Manga holds a Ph.D. in civil engineering from the University of Leeds.
Julian Rucker, UNC College of Arts & Sciences, department of psychology and neuroscience
Julian Rucker is interested in investigating the psychological factors shaping perceptions of, and motivations for, reducing racial inequality across several societal domains. His primary research examines how the lay tendency to associate racism with interpersonal biases, or with the structural disadvantage of racial groups, influences beliefs about societal racial inequality. His work also examines perceptions of racial progress in the U.S. and the psychological factors predicting and influencing vast overestimates of societal progress toward Black–white economic equality.
Rucker holds a Ph.D. in social psychology from Yale University.

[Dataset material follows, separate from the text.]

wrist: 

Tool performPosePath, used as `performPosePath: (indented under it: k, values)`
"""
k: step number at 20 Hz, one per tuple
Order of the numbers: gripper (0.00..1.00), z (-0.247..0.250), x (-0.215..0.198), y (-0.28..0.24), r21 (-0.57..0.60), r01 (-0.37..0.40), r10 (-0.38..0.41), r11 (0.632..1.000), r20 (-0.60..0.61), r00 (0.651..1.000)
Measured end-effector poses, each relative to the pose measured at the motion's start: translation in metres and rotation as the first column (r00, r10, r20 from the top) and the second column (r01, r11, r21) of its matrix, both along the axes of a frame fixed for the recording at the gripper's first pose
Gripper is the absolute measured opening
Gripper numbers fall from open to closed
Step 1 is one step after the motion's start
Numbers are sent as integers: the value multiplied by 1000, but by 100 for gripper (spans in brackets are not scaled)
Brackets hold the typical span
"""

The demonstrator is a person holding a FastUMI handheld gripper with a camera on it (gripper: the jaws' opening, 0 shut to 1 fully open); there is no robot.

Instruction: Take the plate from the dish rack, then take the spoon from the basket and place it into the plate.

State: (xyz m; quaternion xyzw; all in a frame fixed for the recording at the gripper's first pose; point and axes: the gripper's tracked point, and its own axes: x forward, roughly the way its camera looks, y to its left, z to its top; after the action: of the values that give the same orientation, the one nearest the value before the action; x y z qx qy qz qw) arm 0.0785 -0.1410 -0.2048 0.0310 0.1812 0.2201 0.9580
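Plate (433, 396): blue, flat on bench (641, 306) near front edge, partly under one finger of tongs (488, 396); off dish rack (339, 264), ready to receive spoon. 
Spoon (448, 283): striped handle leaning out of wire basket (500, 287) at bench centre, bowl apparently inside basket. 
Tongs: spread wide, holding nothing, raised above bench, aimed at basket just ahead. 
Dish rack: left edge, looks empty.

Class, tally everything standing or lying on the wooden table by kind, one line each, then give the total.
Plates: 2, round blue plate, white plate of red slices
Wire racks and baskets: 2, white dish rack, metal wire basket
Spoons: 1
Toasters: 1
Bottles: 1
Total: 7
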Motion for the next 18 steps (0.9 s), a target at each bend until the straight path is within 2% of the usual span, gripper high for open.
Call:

Senay Yitbarek, UNC College of Arts & Sciences, department of biology
Senay Yitbarek’s research focuses on the community ecology of infectious diseases, with a focus on understanding how microbial interactions are shaped by host population structure. In his work, he combines experimental evolution approaches with mathematical modeling. He is also a postdoctoral fellow at the U.S. Department of Agriculture’s National Institute of Food and Agriculture and is the current president of the Black Ecologists organization within the Ecological Society of America.
Yitbarek received his Ph.D. in ecology and evolutionary biology from the University of Michigan, Ann Arbor. Before joining Carolina, Senay was an NSF Postdoctoral Fellow in Biology at the University of California, Berkeley.